The context for this ‘VOCAL’ PhD research with disabled children and young people, is the exploration of the emotional wellbeing effects from participation in recreational activities, using a multiple case study design. The literature shows that there are limited choices for this group, suggesting that these lack of opportunities can contribute to a feeling of being marginalised in society. In this study there are seven participants, aged nine to sixteen years all with walking, learning and communication difficulties. Four participated in many recreational activities, whilst three found it much harder. Three participants used communication aids, including iPads and Eye Gaze technology. Ongoing assent was presumed if they engaged with the researcher in some form of dialogue during the interviews. Four did not have a reliable means of communicating, so observation of their usual activities was used in combination with interviews with their parents. Two interviews were carried out and a diary of recreational activities kept for the intervening twelve weeks. The diary and observations included visual images, which requires anonymization as part of ethical research governance. The challenge is to authentically represent their experiences whilst maintaining their anonymity.
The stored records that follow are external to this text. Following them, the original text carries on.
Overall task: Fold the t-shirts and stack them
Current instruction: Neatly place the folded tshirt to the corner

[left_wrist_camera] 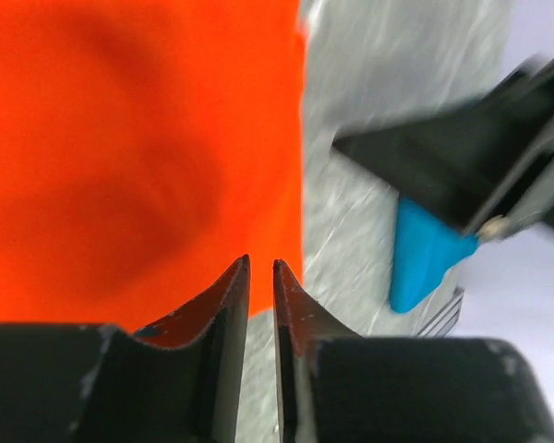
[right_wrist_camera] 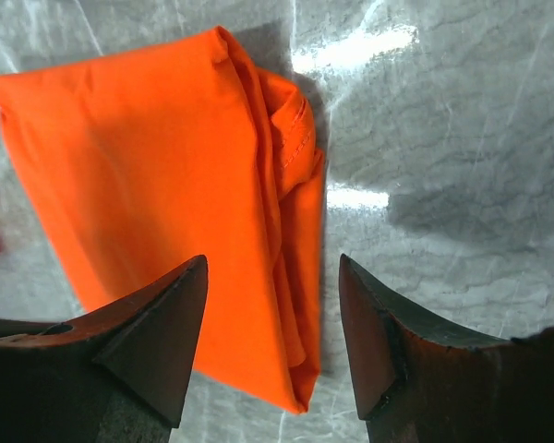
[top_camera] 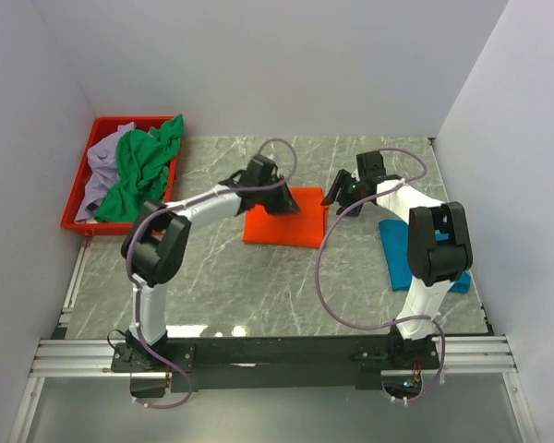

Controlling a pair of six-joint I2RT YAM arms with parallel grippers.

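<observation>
folded shirt (top_camera: 286, 220) lies centrally, tray (top_camera: 77, 185) far left, another shirt (top_camera: 397, 254) right.

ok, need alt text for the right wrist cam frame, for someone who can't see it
A folded orange t-shirt lies on a grey marbled table, seen from close above. The right gripper frames the shirt's layered folded edge between its two dark fingers, which stand wide open with nothing held.

High rear camera overlooks everything; both wrist cameras closely share orange t-shirt (top_camera: 286, 229).
</observation>
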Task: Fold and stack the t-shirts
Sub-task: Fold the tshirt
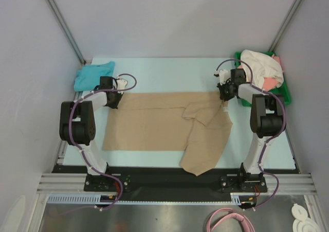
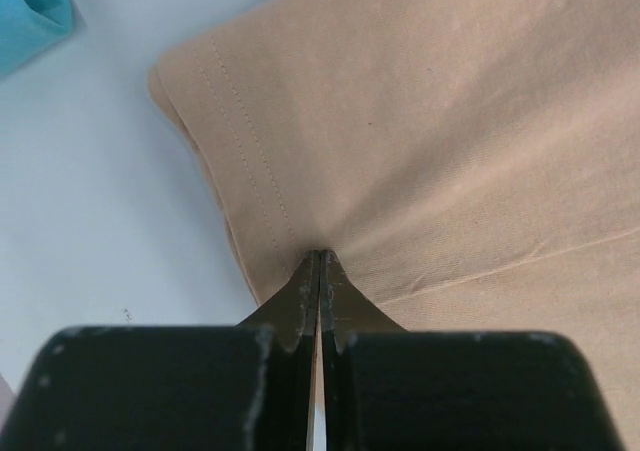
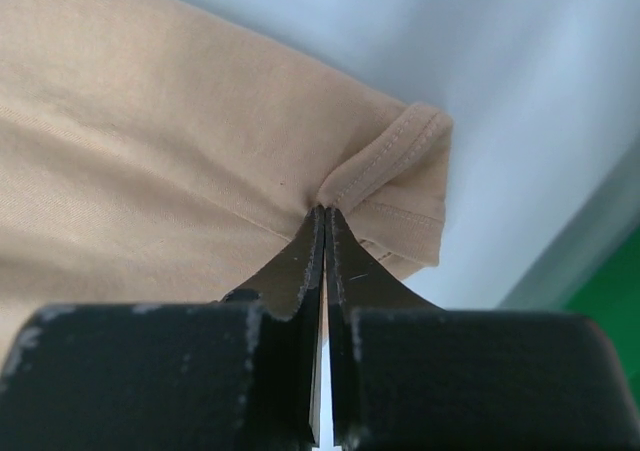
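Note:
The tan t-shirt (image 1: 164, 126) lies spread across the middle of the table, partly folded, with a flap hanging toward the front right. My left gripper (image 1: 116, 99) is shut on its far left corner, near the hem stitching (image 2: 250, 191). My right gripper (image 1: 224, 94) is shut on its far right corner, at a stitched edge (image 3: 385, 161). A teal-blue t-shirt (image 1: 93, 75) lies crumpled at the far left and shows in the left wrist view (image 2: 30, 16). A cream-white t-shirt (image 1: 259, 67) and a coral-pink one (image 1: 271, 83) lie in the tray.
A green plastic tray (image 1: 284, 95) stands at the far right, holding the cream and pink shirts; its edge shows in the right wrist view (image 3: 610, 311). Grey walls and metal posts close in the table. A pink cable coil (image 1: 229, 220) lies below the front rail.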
The researcher used an inductive approach to analysis to draw out evidence of participants’ emotional wellbeing from the data. The visual data and field notes were especially useful, from activities such as adapted skiing, touch therapy and surfing. Whilst facial expression can be a good indicator of emotional wellbeing, there were other individualised responses which showed their level of engagement. Whilst valuing their responses, care is being taken to accurately represent their ‘voices’ about the effects of participation. Ethical research protects the identity of the participants, relying upon rich descriptions in the text, rather than the original visual image, thus limiting what can be shared.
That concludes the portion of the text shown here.